A Double-Locked ESIPT-AIE Fluorescent Probe Detects Esterase with Highly Matched Response Kinetics

Hydrolyases play an irreplaceable role in complex biological processes, and their dysfunction is a cause of many human diseases. Advanced activatable in situ fluorescence detection methods offer high-resolution spatiotemporal analysis, aiding in the dissection of the complex biological roles of hydrolases. However, current strategies typically focus on only specific stages of enzyme-probe interactions, leading to suboptimal imaging fidelity and sometimes erroneous detection results. Addressing this, we developed a double-locked "Excited State Intramolecular Proton Transfer-Aggregation Induced Emission (ESIPT-AIE)" fluorescent probe (Br-3N-2Et) that matches the entire enzymatic response kinetics for enzyme activity detection. We validated the probe's mechanism by enhancing pre-reaction recognition through double unlockable recognition sites, thereby reducing basal fluorescence (Φ = 0.0183) and increasing resistance to interference signals.
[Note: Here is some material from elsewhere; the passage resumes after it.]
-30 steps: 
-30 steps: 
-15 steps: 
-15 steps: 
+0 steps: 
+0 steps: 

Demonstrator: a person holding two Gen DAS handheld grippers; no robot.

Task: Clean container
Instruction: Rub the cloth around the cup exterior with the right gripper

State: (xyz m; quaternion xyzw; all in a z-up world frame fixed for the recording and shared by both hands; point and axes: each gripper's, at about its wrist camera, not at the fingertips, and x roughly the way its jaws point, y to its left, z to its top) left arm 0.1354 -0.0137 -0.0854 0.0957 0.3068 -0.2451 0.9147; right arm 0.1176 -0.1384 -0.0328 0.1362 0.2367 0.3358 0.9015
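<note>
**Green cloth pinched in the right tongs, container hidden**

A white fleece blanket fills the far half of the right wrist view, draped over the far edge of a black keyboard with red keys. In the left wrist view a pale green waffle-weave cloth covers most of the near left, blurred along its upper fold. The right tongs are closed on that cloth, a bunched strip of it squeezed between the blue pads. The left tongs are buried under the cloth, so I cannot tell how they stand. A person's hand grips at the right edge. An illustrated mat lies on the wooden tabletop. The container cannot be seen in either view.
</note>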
Subsequently, the ESIPT fluorophore with multiple hydrogen bonds enhanced the affinity for the hydrolase catalytic site, improving binding kinetics and exhibiting a significant Stokes shift (188 nm). The realization of the ESIPT-AIE dual-emission mechanism facilitated rapid efflux of the fluorophore from the catalytic site and subsequent in situ fluorescence signal enhancement (132.2-fold). This new probe achieved regional differential detection of esterase activity in HepG2 cells and endometrial cancer tissues. Thus, this work paves the way for the development of integrated, multimechanism platforms for hydrolase activity fluorescence sensing and imaging in complex biochemical contexts.